In the material below, find the line that contains "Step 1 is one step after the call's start" and the line that contains "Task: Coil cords", then write out exactly those two lines and everything between them.

== Information provided ==

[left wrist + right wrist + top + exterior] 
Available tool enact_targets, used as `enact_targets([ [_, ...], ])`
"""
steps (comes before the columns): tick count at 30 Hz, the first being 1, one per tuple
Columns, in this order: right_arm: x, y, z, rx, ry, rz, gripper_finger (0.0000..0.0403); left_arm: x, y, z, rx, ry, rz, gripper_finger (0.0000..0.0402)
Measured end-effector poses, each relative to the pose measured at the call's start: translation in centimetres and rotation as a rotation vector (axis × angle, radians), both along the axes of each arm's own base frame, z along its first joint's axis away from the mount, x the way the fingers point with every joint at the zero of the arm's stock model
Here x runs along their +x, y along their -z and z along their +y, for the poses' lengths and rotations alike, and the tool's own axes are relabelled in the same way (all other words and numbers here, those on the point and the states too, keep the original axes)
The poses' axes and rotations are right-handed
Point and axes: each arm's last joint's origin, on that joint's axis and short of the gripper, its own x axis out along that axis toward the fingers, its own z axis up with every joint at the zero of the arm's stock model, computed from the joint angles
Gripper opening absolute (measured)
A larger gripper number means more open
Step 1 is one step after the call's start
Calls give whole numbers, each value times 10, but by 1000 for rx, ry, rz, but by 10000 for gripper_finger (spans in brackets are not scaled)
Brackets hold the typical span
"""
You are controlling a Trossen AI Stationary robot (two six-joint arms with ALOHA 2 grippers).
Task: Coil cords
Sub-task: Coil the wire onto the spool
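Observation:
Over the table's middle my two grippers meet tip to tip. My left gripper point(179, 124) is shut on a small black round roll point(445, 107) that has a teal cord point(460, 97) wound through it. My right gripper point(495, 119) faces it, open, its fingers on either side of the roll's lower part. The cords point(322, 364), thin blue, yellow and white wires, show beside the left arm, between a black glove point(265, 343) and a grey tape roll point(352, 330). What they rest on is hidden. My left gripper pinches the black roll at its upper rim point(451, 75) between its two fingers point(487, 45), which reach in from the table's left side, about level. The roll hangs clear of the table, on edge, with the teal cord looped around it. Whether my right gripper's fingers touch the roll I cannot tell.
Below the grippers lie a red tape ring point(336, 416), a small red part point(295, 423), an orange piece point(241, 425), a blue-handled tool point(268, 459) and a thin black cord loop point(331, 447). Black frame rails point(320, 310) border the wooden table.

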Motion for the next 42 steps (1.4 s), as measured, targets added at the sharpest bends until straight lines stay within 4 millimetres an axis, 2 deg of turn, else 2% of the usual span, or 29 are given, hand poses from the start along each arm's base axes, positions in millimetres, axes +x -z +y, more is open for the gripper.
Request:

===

### Output of the exercise
Step 1 is one step after the call's start
Calls give whole numbers, each value times 10, but by 1000 for rx, ry, rz, but by 10000 for gripper_finger (spans in brackets are not scaled)
Brackets hold the typical span
"""
You are controlling a Trossen AI Stationary robot (two six-joint arms with ALOHA 2 grippers).
Task: Coil cords

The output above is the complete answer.